Purpose: To evaluate the use of IAI rescue treatment and outcomes over 2 years in patients randomized to laser control.

Methods: VISTA and VIVID were double-masked, phase 3 trials randomizing 466 and 406 DME patients, respectively, to receive either IAI 2 mg every 4 weeks (2q4), IAI 2 mg every 8 weeks (2q8, following 5 initial monthly doses), or laser. Rescue was available to patients beginning at week 24 if pre-defined rescue criteria were met. Qualifying patients in the laser group received IAI 2 mg every 8 weeks (following 5 monthly doses). For the primary endpoint, mean change from baseline in best-corrected visual acuity (BCVA) at week 52, the analysis was conducted using last observation carried forward (LOCF), excluding measurements obtained after initiation of rescue. Another analysis was performed which included measurements after rescue was initiated (aLOCF).

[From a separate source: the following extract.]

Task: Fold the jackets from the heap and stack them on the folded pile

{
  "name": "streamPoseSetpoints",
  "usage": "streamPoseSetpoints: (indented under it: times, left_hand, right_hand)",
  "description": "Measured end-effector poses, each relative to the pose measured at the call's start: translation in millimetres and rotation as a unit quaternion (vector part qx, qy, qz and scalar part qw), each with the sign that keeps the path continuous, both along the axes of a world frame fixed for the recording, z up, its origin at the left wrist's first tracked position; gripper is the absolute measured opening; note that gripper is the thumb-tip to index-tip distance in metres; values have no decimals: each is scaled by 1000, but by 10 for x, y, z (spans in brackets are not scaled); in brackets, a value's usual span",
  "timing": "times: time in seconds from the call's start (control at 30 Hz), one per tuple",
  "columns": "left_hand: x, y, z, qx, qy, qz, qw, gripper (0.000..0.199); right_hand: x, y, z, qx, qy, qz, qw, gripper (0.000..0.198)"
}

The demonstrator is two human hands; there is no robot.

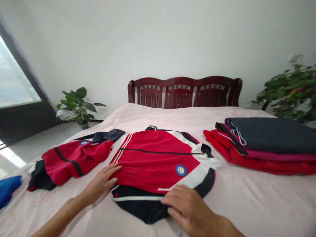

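Note:
A red, white and navy zip jacket (pixel 145 161) lies spread on the bed with its front up and its collar toward the right. It has a round blue badge on the chest and white stripes at the hem. My left hand (pixel 105 181) rests at the hem's near corner, fingers stretched out and open. My right hand (pixel 187 207) is closed over the jacket's near dark sleeve (pixel 140 205), which is folded along the body. The tips of its fingers and thumb meet the cloth by the white piping.
Left of the jacket lies a second, crumpled red and navy jacket (pixel 74 158), with blue cloth (pixel 8 189) beyond it. A folded clothes stack (pixel 274 135) sits on the right. Behind are a wooden headboard (pixel 184 93) and two potted plants (pixel 76 103).

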State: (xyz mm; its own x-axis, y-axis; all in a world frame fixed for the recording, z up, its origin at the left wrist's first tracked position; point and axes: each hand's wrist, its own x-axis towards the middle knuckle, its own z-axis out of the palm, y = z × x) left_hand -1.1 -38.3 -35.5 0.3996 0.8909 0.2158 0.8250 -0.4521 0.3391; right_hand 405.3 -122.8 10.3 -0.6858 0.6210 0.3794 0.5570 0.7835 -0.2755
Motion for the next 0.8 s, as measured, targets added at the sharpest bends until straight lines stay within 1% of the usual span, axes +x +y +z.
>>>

Results: Mean BCVA gain from baseline to week 100 (LOCF) in the 2q4, 2q8 and laser group was 11.5, 11.1 and 0.9 letters (P<0.0001) in VISTA, and 11.4, 9.4 and 0.7 letters (P<0.0001) in VIVID. By Week 100, 63 (40.9%) and 46 (34.6%) of laser patients received rescue in VISTA and VIVID, respectively. When measurements after IAI rescue treatment were included (aLOCF), mean BCVA change from baseline at Week 100 for the entire laser group was 6.3 and 5.5 letters in VISTA and VIVID, respectively. Mean BCVA change from baseline to week 100 was 2.2 and 3.8 letters in VISTA and VIVID, respectively in rescued patients. The most frequent ocular serious adverse event was vitreous hemorrhage in VISTA (1.3%, 0.7% and 1.9% for 2q4, 2q8 and laser) and cataract in VIVID (2.2%, 2.2%, and 0% for 2q4, 2q8 and laser).

Conclusions: A considerable proportion of patients randomized to laser required rescue with IAI in both studies. Due to visual acuity loss occurring before rescue was given, these patients did not achieve vision outcomes at Week 100 similar to the entire laser group or those randomized to the IAI group from baseline. Early treatment with IAI is recommended in patients with DME.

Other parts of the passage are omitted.